Exactly reproduce the data from its first line through the line with "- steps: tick", leaving out every line after it.

^^^^

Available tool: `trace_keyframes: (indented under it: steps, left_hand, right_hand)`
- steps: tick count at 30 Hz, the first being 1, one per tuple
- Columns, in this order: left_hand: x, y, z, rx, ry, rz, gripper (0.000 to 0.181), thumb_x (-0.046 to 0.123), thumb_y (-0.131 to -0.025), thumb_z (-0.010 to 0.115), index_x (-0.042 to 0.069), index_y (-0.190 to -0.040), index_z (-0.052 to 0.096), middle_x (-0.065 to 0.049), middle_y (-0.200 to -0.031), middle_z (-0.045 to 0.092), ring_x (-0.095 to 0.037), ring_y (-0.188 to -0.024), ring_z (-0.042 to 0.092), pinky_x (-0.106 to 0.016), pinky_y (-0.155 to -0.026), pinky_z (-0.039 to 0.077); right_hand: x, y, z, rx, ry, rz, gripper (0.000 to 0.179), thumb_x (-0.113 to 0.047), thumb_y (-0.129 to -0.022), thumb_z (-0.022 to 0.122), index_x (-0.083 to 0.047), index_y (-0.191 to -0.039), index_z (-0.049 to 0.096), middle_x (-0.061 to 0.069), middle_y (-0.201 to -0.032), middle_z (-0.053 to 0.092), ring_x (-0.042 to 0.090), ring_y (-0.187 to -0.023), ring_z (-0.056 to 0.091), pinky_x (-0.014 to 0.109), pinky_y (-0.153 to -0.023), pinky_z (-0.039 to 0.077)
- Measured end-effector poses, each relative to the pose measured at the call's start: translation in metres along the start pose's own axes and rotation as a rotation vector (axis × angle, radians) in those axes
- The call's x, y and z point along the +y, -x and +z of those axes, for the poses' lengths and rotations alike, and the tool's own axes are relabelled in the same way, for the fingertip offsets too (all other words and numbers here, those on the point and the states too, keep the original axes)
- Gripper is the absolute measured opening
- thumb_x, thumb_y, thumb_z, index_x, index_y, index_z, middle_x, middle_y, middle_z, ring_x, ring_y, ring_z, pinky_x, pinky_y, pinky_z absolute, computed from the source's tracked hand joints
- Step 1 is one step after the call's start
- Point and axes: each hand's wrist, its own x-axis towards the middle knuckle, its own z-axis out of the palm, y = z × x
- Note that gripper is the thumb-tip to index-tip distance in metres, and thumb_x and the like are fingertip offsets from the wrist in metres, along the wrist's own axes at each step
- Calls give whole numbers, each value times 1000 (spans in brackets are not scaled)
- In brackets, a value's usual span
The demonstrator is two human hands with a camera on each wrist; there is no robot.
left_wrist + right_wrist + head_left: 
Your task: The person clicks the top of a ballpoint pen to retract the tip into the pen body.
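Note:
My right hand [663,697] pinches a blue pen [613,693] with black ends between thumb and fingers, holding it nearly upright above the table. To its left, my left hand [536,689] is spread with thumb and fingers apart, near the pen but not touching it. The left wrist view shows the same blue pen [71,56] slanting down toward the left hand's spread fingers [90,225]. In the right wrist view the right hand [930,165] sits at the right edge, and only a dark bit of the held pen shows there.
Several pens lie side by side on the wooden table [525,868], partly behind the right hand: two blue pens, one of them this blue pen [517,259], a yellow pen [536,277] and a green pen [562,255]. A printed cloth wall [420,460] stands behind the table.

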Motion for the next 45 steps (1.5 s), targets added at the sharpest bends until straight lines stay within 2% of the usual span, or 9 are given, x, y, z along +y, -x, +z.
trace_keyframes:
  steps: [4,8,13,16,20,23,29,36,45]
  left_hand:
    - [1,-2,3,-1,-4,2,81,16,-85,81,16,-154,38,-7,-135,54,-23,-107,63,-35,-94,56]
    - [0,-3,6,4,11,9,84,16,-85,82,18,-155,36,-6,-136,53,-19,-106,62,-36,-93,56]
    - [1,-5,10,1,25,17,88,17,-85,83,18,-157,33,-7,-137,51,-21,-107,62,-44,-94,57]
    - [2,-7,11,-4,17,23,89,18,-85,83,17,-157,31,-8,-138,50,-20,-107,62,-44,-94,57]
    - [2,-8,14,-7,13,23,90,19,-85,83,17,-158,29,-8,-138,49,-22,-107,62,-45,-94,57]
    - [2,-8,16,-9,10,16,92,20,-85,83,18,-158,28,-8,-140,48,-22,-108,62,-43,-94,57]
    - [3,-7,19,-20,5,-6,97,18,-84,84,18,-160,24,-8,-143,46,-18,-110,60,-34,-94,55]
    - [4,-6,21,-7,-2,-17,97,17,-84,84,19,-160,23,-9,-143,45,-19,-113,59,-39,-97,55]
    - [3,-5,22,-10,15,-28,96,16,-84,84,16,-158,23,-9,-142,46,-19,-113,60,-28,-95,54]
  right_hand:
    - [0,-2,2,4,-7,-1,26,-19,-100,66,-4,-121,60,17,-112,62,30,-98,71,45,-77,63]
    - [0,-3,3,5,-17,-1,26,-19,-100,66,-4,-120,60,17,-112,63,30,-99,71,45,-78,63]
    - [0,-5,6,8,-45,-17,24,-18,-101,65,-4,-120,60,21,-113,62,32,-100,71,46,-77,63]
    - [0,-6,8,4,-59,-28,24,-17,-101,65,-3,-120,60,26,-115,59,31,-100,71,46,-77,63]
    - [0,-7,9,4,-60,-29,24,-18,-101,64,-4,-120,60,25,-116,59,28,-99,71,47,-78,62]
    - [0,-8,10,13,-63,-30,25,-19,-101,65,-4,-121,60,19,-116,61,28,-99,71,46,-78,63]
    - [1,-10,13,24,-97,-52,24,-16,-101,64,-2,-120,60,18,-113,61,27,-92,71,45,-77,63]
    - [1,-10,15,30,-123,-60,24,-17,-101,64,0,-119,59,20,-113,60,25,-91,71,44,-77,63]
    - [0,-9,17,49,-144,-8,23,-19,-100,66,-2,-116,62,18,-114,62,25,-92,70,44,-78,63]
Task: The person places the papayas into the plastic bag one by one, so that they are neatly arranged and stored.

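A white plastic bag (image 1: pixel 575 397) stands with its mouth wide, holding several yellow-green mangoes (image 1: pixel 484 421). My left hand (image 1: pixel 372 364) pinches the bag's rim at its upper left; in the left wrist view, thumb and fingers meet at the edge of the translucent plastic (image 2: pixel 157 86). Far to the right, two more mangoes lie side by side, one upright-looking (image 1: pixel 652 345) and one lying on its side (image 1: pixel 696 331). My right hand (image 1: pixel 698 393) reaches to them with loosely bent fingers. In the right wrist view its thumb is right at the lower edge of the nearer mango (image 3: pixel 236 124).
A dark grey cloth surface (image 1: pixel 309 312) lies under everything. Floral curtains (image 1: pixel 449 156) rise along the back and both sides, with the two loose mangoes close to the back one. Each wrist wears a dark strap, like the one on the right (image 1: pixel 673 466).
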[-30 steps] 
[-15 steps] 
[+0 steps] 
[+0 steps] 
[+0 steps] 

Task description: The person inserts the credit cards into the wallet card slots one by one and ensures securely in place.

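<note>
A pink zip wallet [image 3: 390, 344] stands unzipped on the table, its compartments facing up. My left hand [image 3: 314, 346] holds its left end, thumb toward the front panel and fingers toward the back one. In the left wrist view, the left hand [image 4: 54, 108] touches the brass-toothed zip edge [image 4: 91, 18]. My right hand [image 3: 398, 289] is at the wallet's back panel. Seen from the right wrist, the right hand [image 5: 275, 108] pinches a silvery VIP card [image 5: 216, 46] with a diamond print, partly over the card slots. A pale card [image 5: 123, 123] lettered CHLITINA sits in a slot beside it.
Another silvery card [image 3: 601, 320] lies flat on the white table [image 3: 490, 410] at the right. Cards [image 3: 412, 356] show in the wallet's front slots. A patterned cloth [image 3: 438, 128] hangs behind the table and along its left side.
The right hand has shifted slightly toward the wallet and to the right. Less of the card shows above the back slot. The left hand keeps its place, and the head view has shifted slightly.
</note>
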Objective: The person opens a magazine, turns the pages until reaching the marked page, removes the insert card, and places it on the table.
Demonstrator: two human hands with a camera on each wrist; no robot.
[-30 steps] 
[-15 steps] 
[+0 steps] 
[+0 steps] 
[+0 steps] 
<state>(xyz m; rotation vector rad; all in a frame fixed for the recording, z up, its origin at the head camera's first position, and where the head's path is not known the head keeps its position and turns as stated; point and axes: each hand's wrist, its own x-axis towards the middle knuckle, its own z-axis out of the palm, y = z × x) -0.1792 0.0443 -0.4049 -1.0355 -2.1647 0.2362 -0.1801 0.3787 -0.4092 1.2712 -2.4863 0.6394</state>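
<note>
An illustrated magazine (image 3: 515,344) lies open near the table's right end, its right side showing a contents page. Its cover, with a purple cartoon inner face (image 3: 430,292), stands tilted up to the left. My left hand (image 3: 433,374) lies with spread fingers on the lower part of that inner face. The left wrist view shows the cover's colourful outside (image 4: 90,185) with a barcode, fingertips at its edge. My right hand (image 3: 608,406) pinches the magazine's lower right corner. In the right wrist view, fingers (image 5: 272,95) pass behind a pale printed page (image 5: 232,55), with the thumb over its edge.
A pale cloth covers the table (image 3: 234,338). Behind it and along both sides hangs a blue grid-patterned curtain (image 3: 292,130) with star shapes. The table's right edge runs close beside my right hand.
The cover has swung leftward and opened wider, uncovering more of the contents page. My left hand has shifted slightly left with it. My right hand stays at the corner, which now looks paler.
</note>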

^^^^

YOUR SOLUTION ::
Available tool: `trace_keyframes: (indented under it: steps, left_hand, right_hand)`
- steps: tick count at 30 Hz, the first being 1, one per tuple

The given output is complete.